» **Aim of the exercise**
The data below holds the lines to copy: everything from the line containing "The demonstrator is" to the line containing "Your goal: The", both ends included, set down exactly.

» **Task data**
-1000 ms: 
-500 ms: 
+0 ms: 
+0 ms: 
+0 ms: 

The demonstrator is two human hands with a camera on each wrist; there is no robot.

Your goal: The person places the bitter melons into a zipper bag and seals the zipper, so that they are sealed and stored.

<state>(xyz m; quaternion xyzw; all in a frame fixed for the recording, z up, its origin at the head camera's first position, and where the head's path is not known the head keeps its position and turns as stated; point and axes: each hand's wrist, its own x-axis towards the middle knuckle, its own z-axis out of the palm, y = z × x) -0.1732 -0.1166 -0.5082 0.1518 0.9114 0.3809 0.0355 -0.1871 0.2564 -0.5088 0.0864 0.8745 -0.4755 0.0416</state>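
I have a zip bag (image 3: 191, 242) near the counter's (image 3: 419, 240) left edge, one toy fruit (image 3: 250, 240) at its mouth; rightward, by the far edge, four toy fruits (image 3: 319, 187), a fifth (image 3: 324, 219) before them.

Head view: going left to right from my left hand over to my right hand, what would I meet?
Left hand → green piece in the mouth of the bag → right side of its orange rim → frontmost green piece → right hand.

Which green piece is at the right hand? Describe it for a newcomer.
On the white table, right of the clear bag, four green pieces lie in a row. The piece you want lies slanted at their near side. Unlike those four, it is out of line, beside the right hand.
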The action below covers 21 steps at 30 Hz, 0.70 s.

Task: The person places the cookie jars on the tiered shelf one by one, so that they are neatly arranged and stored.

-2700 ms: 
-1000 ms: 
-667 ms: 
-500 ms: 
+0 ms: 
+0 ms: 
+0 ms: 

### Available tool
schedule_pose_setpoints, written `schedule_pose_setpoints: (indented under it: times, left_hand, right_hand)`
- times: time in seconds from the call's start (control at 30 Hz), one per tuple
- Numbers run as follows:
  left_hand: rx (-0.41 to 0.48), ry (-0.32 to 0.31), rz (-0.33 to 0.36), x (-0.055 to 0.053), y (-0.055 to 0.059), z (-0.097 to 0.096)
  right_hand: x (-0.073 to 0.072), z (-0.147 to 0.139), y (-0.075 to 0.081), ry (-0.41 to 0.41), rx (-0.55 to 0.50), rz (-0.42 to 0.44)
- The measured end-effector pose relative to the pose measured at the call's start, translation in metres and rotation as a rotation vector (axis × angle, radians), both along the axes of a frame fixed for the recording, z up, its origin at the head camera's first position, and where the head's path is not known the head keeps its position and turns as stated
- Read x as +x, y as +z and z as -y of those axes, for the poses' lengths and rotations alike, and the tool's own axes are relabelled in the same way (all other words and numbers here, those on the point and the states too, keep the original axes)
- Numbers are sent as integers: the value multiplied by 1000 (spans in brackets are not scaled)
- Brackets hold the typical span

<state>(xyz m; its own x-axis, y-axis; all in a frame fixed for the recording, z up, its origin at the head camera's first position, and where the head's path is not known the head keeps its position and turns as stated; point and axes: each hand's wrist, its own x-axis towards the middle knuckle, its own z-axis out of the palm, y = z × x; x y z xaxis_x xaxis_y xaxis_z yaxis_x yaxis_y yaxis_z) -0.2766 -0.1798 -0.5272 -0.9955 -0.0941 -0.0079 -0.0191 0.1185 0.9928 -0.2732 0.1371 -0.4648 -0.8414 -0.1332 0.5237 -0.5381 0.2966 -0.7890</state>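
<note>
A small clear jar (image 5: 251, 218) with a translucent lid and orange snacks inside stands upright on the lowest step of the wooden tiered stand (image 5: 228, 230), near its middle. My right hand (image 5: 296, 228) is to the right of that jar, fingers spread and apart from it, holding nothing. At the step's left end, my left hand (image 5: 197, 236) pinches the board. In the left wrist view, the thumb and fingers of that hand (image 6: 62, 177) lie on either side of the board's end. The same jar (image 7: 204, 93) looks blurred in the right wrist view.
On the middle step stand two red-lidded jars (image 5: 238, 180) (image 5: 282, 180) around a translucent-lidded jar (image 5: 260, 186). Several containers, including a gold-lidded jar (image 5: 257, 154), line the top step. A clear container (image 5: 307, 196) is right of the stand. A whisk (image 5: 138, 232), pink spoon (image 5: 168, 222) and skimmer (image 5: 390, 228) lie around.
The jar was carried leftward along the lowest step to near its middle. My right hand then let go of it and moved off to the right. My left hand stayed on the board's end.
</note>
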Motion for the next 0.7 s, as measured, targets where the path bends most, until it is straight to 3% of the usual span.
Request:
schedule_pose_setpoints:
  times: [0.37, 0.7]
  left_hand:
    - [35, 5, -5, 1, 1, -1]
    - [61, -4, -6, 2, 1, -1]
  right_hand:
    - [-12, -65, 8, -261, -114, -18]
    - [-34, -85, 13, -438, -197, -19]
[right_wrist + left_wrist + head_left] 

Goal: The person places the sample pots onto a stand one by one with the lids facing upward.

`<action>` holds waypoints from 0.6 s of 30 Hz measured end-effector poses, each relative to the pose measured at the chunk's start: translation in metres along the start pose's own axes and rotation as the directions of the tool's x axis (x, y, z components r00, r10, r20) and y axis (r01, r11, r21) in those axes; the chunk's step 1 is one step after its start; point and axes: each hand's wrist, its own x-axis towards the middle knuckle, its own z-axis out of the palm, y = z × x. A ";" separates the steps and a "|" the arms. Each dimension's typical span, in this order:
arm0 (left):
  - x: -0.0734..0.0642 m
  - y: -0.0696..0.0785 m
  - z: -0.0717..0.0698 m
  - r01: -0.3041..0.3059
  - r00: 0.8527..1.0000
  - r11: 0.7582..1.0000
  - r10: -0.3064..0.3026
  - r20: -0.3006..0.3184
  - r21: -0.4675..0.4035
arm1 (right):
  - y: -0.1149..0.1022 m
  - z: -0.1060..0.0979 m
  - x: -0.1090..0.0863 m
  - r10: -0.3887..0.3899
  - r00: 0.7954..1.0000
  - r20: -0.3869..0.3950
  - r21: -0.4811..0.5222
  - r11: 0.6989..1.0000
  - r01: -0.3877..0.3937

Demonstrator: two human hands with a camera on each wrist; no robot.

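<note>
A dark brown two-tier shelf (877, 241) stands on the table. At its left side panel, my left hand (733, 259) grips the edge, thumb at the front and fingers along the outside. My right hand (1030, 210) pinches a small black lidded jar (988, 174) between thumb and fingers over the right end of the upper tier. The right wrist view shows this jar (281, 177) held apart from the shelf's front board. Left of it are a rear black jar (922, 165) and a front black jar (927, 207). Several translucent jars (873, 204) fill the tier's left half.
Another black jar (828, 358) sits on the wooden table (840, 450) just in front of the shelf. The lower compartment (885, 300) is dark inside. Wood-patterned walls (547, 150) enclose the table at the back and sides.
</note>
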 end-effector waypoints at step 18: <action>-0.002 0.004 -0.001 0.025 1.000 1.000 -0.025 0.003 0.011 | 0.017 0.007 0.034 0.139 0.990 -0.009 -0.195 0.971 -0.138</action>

» **Result**
The demonstrator is two human hands with a camera on each wrist; there is no robot.

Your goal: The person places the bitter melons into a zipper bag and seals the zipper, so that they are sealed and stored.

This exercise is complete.